9. Fighting Job Losses in Michigan. During the run-up to the Michigan primary, John McCain cautioned workers there in January that he didn’t want to raise “false hopes that somehow we can bring back lost jobs,” adding that it” wasn’t government’s job to protect buggy factories and haberdashers when cars replaced carriages and men stopped wearing hats.” But after getting trounced in Michigan by Mitt Romney and watching the economy deteriorate further, McCain has had a change of heart. As Bloomberg noted on June 5:

Nowadays, the party’s presumptive nominee is singing a different tune, striking a populist pose and saying “new jobs are coming”… …Over the past few months, however, McCain has taken a lesson from Romney, acknowledging recently that “Americans are hurting.” Returning to Michigan last month, the Arizona senator told a local television station that he would fight for new jobs and the state wouldn’t “be left behind.”

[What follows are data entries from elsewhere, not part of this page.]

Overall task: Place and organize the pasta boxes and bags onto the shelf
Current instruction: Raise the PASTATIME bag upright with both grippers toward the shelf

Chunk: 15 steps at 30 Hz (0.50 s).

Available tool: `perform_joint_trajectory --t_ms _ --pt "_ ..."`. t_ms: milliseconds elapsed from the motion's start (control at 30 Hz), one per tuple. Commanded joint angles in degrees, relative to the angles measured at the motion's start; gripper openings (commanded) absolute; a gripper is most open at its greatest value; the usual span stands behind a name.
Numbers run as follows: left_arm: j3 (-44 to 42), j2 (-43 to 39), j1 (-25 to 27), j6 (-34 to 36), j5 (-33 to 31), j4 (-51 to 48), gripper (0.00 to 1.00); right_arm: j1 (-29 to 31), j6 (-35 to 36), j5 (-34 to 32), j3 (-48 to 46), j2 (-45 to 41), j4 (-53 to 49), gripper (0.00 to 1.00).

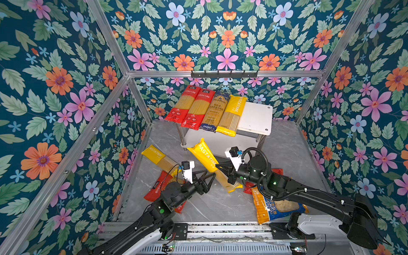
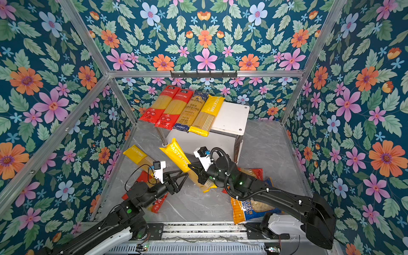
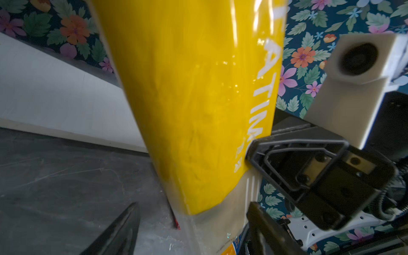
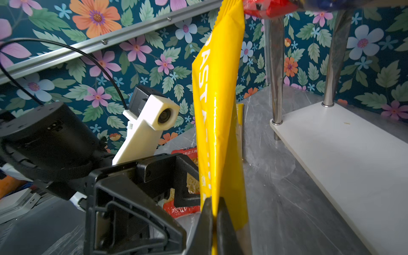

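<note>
While the yellow pasta pack (image 1: 207, 161) is pinched along one long edge by the right gripper (image 1: 219, 167), whose fingers are seen closed on it in both top views, its long axis is held steeply tilted, with the printed end raised toward the shelf (image 1: 256, 117) and the clear end lowered toward the floor (image 1: 209, 209). Whether that end rests on the floor cannot be told. The left gripper (image 1: 209, 183) is seen spread wide just beside the pack on its left, with nothing gripped. A row of four packs (image 1: 205, 110) is laid side by side on the top board, long axes running front to back, and only the right part of that board is left bare.

From the left wrist view, the yellow pasta pack (image 3: 194, 99) is shown standing ahead of the open fingers (image 3: 119, 231), with the right gripper (image 3: 249, 152) pressed in from the far side; contact with the left fingers cannot be made out.

From the right wrist view, the closed fingers (image 4: 207, 220) are seen clamped on the pack's thin edge, and the lower board of the shelf (image 4: 342, 154) is seen bare beside it.

The bare spot is judged to lie beyond the pack and to the right, nearer the right arm, so the pack would have to be lifted, turned and laid down parallel to the row
</note>
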State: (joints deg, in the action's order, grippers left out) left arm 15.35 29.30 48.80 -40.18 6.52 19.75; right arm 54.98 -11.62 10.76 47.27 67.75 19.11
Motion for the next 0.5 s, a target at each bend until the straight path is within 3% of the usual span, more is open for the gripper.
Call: perform_joint_trajectory --t_ms 0,233,467 --pt "0.6 0.2 -0.1 3.7 2.0 7.7 0.81 -0.9 0.3 3.1 0.3 -1.7 11.1 0.0" --pt "6.2 8.0 -0.1 8.8 6.9 13.2 0.81 -4.1 -4.2 6.0 0.1 -3.5 17.2 0.0" --pt "10.1 17.4 -1.0 8.6 11.8 18.8 0.78 -4.6 -4.5 7.4 2.0 -3.5 18.5 0.0"
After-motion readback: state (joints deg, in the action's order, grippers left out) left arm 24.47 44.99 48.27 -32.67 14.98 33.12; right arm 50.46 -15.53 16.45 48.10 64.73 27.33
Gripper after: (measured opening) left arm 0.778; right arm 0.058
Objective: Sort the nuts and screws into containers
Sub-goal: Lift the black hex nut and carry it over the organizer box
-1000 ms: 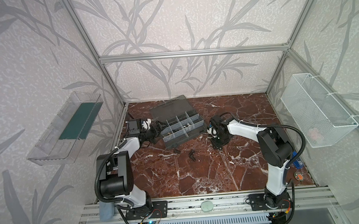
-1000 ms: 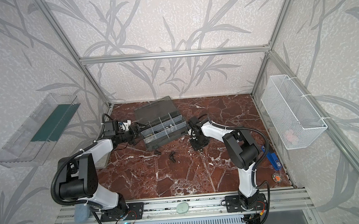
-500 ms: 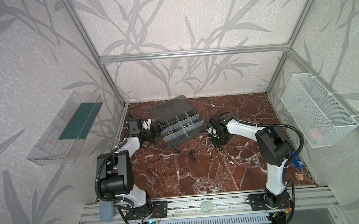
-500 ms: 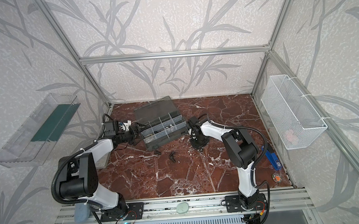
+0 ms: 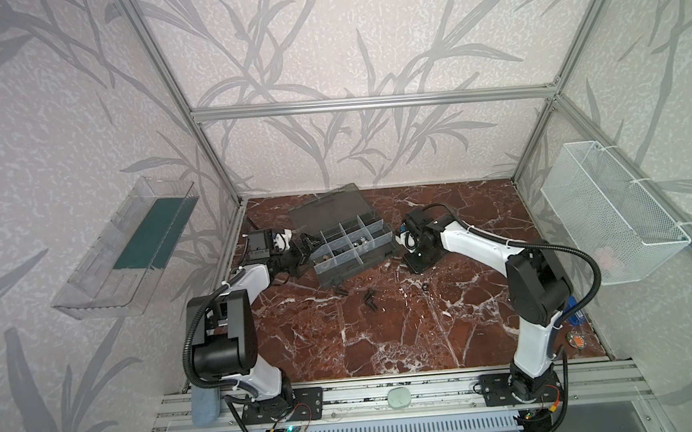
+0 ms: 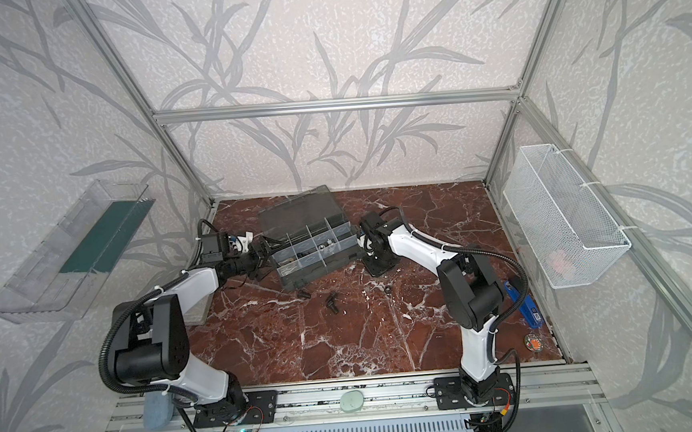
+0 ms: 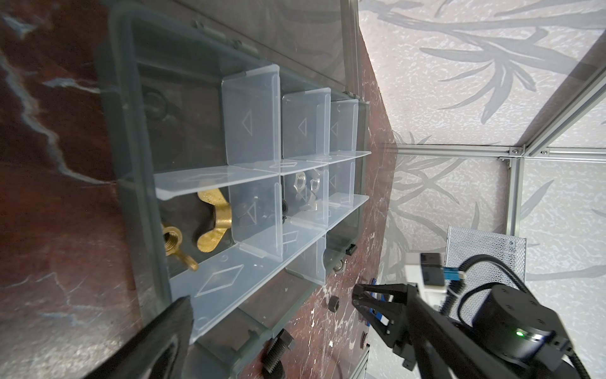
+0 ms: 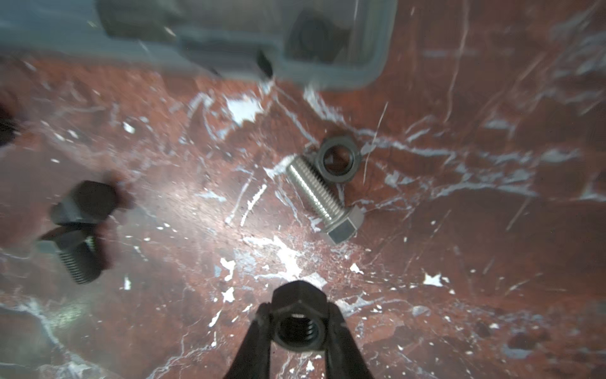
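right gripper (image 8: pixel 298 320) around black hex nut (image 8: pixel 299 296)

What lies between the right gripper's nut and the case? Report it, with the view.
Right wrist view: a silver screw and a loose black nut lie on the marble between the held nut and the case.

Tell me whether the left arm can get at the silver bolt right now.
Probably not easily: the organizer case lies between the left end effector and the silver bolt, which sits beside the right end effector.
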Robot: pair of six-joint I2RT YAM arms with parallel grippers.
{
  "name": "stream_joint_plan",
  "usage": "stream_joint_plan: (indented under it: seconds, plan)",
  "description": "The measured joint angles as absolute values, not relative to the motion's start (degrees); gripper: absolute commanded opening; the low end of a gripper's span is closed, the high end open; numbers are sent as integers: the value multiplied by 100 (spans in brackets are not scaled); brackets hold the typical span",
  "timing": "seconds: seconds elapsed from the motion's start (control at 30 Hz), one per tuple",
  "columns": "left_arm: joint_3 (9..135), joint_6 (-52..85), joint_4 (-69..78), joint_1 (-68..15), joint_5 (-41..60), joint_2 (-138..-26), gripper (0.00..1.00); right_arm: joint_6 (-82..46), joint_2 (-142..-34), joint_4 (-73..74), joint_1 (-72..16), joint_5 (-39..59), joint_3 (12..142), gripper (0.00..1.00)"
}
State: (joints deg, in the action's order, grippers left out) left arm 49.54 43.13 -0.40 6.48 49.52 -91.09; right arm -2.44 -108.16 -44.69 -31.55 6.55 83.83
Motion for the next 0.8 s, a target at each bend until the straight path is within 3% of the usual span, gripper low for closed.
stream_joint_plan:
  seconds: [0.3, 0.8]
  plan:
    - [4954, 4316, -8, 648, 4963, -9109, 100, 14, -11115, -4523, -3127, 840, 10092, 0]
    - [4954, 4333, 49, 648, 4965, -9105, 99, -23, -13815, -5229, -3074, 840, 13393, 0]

Perhaps the good people of Michigan, as John McCain suggested to a Kentucky audience in April, can make a living on eBay.

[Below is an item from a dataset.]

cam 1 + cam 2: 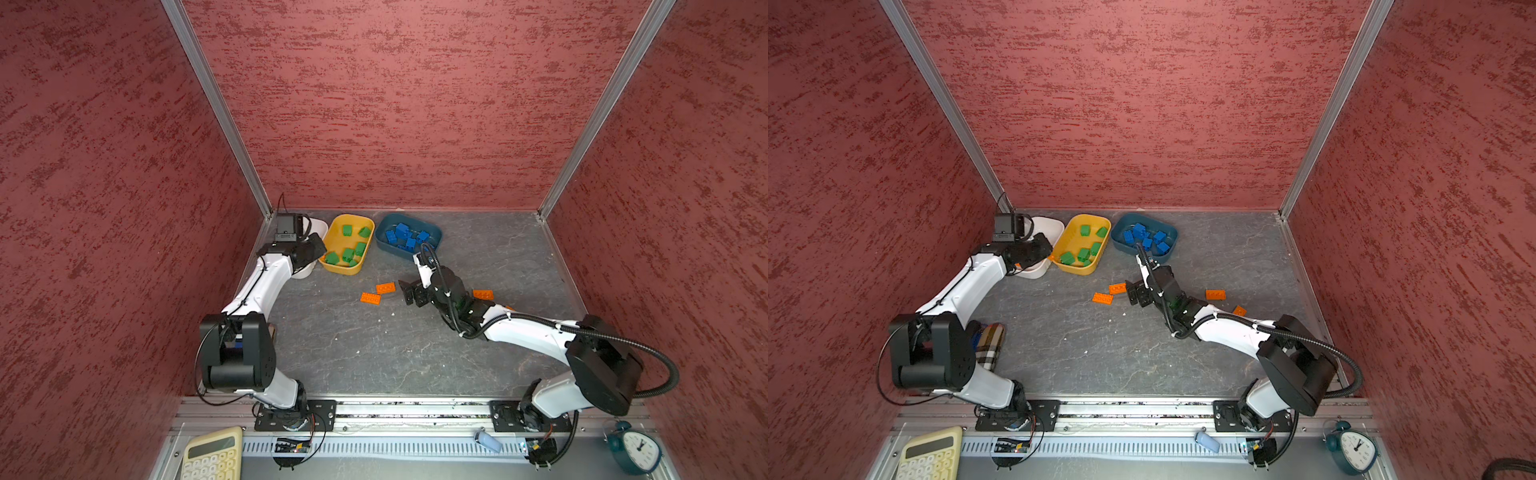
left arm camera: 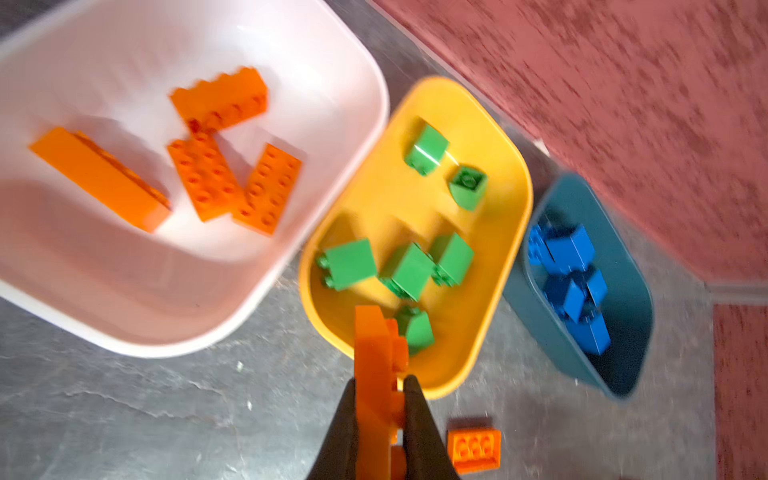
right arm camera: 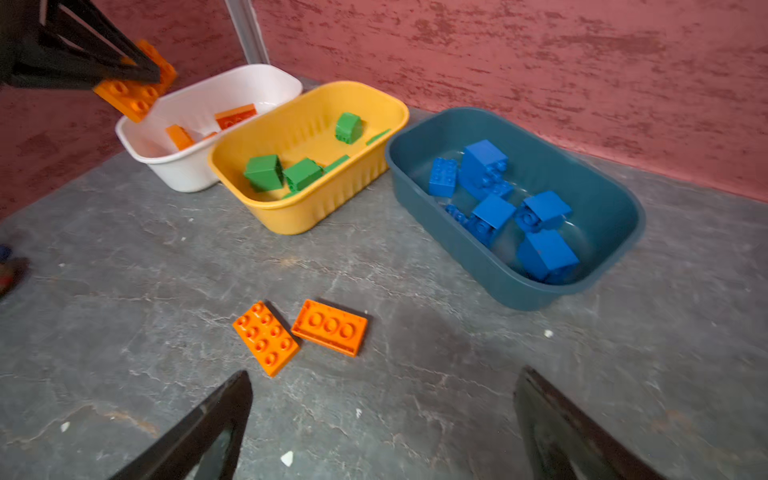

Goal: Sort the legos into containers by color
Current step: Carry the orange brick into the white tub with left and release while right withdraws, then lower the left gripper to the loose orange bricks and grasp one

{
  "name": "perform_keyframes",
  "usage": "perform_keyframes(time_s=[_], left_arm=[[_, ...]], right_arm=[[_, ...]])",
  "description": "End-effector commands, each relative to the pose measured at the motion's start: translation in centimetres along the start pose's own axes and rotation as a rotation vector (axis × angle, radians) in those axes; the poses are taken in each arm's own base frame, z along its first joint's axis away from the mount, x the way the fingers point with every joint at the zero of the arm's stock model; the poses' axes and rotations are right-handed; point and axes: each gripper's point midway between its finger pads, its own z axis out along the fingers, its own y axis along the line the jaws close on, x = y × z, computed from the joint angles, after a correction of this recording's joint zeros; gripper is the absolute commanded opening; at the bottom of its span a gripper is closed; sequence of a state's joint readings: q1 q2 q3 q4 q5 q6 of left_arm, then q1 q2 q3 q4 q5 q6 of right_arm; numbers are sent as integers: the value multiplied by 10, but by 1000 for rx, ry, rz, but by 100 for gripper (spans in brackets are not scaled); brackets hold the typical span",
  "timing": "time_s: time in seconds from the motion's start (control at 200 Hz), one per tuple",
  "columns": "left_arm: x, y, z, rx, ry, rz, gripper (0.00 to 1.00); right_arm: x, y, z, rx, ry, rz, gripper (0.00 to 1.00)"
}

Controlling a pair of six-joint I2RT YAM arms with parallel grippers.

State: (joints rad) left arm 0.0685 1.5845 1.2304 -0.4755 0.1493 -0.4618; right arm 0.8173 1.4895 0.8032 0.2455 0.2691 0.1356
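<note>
The orange lego (image 2: 371,365) stands edgewise, pinched between the left fingers (image 2: 420,436).

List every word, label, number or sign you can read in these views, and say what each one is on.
No text can be read anywhere.
calculator: key markings too small to read.
alarm clock: dial numerals too small to read.
left wrist camera: possible label strip, too small to read.
loose orange brick: no legible lettering on its studs.

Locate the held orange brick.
Right wrist view: the brick clamped in the left gripper over the white tub, far left corner, beside the yellow tub.
</note>
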Motion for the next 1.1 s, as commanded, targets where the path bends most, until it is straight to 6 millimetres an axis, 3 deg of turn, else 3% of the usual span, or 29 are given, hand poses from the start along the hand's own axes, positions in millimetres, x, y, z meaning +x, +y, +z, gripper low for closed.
perform_keyframes(time_s=[0.0, 0.115, 0.25, 0.291, 0.331, 0.396, 0.461, 0.531, 0.661, 0.796, 0.847, 0.977, 1.097], left_arm=[[-35, 15, 20, -4, -46, -114, 0], [-57, 28, 47, -1, -13, -177, 0], [-78, 30, 72, -5, 16, -205, 0], [-83, 32, 78, -20, 18, -210, 12], [-86, 34, 82, -32, 23, -219, 33], [-89, 29, 84, -24, 38, -223, 55], [-89, 17, 77, -2, 26, -190, 72], [-82, -2, 61, 15, 5, -127, 81], [-37, -37, 21, 20, 20, 13, 89], [49, -64, 1, -2, 57, 301, 100], [82, -72, -2, 28, 119, 397, 99], [151, -74, -3, 39, 268, 554, 99], [184, -62, 4, -24, 356, 616, 99]], right_arm=[[-12, -23, -9, 133, -13, 34, 99], [-14, -36, -22, 185, -8, 67, 99], [-6, -47, -35, 223, -4, 89, 99], [-6, -49, -39, 229, -11, 100, 99], [-5, -51, -43, 231, -18, 112, 99], [-4, -53, -48, 227, -34, 131, 99], [-3, -56, -53, 234, -52, 149, 99], [-1, -60, -56, 248, -66, 163, 99], [-1, -66, -57, 285, -73, 162, 99], [-4, -72, -56, 326, -85, 151, 99], [-5, -73, -55, 331, -86, 140, 99], [-8, -72, -53, 333, -88, 114, 99], [-9, -72, -51, 336, -91, 110, 99]])
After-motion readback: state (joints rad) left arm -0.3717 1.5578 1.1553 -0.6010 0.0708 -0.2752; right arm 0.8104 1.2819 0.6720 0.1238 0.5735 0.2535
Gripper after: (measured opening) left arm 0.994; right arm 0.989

10. Opposing Hurricane Katrina Investigations. During a June 4th town hall meeting in Baton Rouge, John McCain answered a reporter’s question regarding Hurricane Katrina and the failure of the New Orleans levees by announcing:

“I’ve supported every investigation and ways of finding out what caused the tragedy. I’ve been here to New Orleans. I’ve met with people on the ground.”

As it turns out, not so much. McCain’s revisionist history neglects to mention that in 2005 and 2006 he twice voted against a commission to study the government’s response to Katrina. He also opposed three separate emergency funding measures providing relief to Katrina victims, including the extension of five months of Medicaid benefits. And as ThinkProgress pointed out, “until traveling there one month ago, McCain had made just one public tour of New Orleans since Hurricane Katrina touched down in August 2005.”

And so it goes. As surely as the sun rises in the east and sets in the west each day, so too will John McCain change positions. (Like that other law of nature, McCain’s flip-flops are literally becoming a daily occurrence. Since this piece was originally drafted on Saturday, McCain added two new policy turnabouts - on phasing out rather than repealing the Alternative Minimum Tax and on requiring a litmus test for his judicial appointees - to his litany of reversals.) As the Pew Research Center recently found, the word Americans now most frequently use to describe John McCain is not “maverick,” but “old.” Given the dizzying pace of his reversals, “opportunist” may soon top that list.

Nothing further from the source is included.